DOI: 10.4244/EIJV7I8A152

Outcomes in patients undergoing multivessel percutaneous coronary intervention using sirolimus-eluting stents: a report from the e-SELECT registry

Florim Cuculi1, MD; Adrian P. Banning1*, MD; Alexander Abizaid2, MD, FACC; Antonio L. Bartorelli3, MD, FACC; Ana C. Baux4, PhD; Vladimir Džavík5, MD, FACC; Stepehen Ellis6, MD, FACC; Runlin Gao7, MD, FACC; David Holmes8, MD, FACC; Myung H. Jeong9, MD, FACC; Victor Legrand10, MD; Franz-Josef Neumann11, MD; Maria Nyakern4, PhD; Christian Spaulding12, MD, FACC; Hans-Peter Stoll4, MD; Stephen Worthley13, MD, FACC; Philip Urban14, MD, FACC; e-SELECT investigators

Abstract

Aims: Performing percutaneous coronary intervention (PCI) to multiple coronary lesions during the same procedure has potential economic and social advantages. However comprehensive outcome data of real world practice in a large population is limited. We aimed to compare short- and long-term outcomes between patients with multivessel coronary artery disease who either underwent single- or multivessel PCI within the e-SELECT registry.

Methods and results: The e-SELECT registry combines data collected at 320 medical centres in 56 countries where patients received CYPHER Select® or CYPHER Select® Plus sirolimus-eluting stent (SES).
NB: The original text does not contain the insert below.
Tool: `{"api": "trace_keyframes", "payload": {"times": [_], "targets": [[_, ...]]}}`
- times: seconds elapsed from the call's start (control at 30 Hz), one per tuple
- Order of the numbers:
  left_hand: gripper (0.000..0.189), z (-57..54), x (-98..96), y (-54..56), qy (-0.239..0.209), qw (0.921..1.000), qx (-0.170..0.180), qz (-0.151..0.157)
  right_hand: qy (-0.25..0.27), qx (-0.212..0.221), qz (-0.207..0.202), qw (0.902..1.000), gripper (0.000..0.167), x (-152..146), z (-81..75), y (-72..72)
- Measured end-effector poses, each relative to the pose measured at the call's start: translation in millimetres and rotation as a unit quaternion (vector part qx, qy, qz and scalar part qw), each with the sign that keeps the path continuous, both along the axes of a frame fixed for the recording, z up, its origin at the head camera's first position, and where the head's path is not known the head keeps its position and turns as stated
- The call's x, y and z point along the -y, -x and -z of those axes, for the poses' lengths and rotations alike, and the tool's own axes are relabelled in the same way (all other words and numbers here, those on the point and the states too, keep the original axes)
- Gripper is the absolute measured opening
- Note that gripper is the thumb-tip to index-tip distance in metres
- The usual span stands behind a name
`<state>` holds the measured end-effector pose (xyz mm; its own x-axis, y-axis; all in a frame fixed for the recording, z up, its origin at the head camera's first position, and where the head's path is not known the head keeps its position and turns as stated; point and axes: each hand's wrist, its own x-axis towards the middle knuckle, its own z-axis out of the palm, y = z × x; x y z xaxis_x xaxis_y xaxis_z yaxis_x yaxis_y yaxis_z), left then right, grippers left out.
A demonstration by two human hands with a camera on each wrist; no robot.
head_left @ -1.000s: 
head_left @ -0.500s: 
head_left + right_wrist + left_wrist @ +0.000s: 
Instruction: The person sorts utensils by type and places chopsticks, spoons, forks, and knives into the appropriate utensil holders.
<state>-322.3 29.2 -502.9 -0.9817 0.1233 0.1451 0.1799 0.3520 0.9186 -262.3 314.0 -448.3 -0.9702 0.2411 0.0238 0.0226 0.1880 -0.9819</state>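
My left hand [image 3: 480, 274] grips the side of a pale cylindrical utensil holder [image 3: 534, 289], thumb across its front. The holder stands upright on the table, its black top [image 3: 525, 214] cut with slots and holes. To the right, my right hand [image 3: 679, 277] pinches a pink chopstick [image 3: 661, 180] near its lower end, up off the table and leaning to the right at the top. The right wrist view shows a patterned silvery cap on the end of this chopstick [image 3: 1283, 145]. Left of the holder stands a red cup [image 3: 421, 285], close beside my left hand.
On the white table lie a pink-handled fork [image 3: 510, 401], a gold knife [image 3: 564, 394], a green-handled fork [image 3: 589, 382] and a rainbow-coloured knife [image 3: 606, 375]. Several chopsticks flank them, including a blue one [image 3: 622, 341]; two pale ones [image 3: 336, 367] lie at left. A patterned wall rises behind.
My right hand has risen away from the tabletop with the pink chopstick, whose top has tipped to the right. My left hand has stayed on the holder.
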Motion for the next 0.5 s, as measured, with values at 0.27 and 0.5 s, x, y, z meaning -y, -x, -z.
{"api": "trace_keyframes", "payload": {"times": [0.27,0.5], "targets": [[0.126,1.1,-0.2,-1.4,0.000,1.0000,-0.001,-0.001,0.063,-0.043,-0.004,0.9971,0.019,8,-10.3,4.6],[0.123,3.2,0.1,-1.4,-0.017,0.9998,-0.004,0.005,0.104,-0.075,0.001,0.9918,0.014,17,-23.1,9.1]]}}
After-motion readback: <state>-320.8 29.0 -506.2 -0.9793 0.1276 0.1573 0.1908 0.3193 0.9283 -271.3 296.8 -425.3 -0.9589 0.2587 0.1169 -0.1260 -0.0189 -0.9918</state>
Rates of myocardial infarction and major adverse cardiac event (MACE) (defined as any death, myocardial infarction or target lesion revascularisation) were compared between patients undergoing single-vessel versus multivessel PCI. A total of 15,147 patients who satisfied the inclusion criteria were included in the e-SELECT registry. Two thousand two hundred and seventy-eight (2,278) subjects (15%) underwent multivessel PCI and 12,869 (85%) had single-vessel PCI. The mean age was higher in the multivessel PCI group (63 vs. 62 years, p<0.001) and there was a higher prevalence of diabetes mellitus (32.4 vs. 30.0%, p=0.02). Lesions were more complex in the single-PCI group while pre- and post-dilatation were less common in the multivessel PCI group. Myocardial infarction within the first 30 days post PCI was more common in the multivessel PCI group (1.9 vs. 0.8%, p<0.001) and most of the infarctions were periprocedural (1.3 vs. 0.6%, p=0.001). Mortality and myocardial infarction at one-year were higher in the multivessel PCI group resulting in a significantly higher MACE (6.1 vs. 4.6%, p=0.005).

Conclusions: Overall procedural and one year outcomes were excellent for both single- and multivessel procedures. However despite lower lesion complexity, performing multivessel PCI was associated with higher rates of periprocedural myocardial infarction and MACE when compared to single-vessel PCI in the e-SELECT registry.

Introduction

An increasing number of patients are treated with percutaneous coronary intervention (PCI) and a recent analysis of revascularisation procedures from the United States demonstrated a substantial decrease of coronary artery bypass grafting (CABG) procedures compared to PCI1. The use of drug-eluting stents (DES) has dramatically reduced the rate of in-stent restenosis (ISR)2 and as a consequence percutaneous coronary intervention can be performed in two or three arteries and in increasingly long and complex atheromatous lesions.

Performing multivessel PCI in a single sitting has potential economic and social advantages, and most of the times the cumulative duration of dual antiplatelet therapy (especially after implantation of DES) can be shortened. Additionally, re-gaining arterial access for staged PCI is associated with a small but significant risk of access site injury and bleeding3,4.

In a recent report from the HORIZONS-AMI trial, multivessel PCI of the culprit lesion and bystander disease was associated with a higher mortality and stent thrombosis5. However, comprehensive outcome data of real world practice in a large population is limited.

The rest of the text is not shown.